13

64 22 58
                                    

Hayat elimize bazı şansları verirdi, bazı kararları. Seçimi kendin yapardın verdiğin kararlardan sorumlu tutulurdun. Şimdiki hayatınızda ve gelecekte...

Yazardan

Karşısında dikilen geçmişimden gelen adama korkuyla baktı, şaşkınlıkla, öfkeyle. Adını bir kere ağzına alsa, bin kere tüküreceği adam öylece karşısındaydı. İçinde tuhaf hisler vardı kusmak istiyordu.
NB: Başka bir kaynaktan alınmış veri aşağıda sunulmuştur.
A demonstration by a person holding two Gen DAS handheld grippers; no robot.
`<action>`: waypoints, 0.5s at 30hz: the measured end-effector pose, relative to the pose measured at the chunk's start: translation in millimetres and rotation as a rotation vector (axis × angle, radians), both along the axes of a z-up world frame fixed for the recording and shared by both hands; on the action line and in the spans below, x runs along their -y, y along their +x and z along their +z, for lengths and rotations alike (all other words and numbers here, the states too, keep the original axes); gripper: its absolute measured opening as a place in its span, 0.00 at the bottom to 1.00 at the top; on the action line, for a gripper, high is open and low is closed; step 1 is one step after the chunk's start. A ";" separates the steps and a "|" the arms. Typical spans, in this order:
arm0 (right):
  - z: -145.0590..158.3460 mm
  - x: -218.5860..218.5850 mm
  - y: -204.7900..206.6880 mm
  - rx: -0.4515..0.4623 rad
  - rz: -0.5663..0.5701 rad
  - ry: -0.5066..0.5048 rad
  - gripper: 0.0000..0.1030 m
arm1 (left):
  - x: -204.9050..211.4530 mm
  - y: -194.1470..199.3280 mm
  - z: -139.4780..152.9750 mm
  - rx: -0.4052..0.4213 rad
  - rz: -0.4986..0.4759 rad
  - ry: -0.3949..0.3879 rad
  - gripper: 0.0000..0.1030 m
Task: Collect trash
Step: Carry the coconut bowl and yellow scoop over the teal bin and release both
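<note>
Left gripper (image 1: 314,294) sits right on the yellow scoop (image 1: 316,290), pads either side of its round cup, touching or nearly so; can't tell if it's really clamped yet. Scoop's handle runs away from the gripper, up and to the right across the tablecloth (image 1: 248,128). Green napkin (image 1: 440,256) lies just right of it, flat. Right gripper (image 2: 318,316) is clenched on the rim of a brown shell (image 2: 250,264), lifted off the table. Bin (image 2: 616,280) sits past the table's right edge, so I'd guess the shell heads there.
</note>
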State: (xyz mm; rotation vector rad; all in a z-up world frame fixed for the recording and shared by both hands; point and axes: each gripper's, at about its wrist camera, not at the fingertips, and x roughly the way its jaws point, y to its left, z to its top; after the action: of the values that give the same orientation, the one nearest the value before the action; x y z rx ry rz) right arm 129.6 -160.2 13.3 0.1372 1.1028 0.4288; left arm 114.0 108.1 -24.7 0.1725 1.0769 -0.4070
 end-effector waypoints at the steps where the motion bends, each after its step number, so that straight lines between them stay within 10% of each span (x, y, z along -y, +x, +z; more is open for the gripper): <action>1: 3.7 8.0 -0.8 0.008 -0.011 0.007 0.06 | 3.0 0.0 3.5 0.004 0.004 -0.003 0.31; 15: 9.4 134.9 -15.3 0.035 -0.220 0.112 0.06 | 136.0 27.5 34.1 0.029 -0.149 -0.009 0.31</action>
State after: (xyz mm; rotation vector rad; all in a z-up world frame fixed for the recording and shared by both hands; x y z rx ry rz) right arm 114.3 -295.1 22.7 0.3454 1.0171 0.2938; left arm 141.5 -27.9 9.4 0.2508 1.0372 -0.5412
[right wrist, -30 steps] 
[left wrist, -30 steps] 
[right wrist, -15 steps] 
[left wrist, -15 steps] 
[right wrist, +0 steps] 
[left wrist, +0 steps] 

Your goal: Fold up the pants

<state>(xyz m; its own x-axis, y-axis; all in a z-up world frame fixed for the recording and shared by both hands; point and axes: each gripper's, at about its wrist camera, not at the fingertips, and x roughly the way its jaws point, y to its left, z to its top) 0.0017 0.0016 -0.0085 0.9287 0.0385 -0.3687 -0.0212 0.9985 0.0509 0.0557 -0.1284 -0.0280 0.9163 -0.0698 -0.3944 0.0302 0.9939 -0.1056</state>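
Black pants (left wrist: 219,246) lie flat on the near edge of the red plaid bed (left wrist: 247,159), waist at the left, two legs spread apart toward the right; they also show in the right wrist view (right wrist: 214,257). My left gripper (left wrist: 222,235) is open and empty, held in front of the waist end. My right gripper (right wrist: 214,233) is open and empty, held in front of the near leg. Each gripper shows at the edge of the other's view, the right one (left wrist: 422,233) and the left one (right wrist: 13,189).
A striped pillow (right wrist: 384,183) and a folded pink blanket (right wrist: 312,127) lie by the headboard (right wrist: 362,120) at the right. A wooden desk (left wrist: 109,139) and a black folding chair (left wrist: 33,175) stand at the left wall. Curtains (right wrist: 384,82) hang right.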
Bir yanı neden demek istiyordu, öbürü saf öfkesiyle babası olacak adamı öldürmek.

Genç kız içinde durum faklı değildi annesi olacak o kadının karşısında dikiliyordu. Ne işi vardı Deniz'in baba dediği adamın yanında?

Deniz hala babası olacak o adamı izliyordu. Hazan dayanamadı ağzından öfke ve nefret dolu o sözler çıktı.

"Senin ne işin var burada? Bu adam kim?"

"Sana hesap mı vereceğim ben?" dedi kadın tüm nefretiyle. Tükürürcesine söylemişti bu lafı.

Deniz babası olacak adamı izliyordu. Kalabalık caddenin tüm sesi gitmişti, çevredeki insanlar, arabaların gürültülü sesi. Sadece ikisi kalmıştı. Gözlerinin içine baktı babasının o gözlerde ufacık bir özlem ve sevgi kırıntısı arıyordu. Ama kırıntıyı bırak bir toz tanesi bile yoktu. Genç adamın bilmediği acı bir gerçek vardı oda babasının onu hatırlamadığıydı.

"Sizde kimsiniz?" dedi genç adamın babası.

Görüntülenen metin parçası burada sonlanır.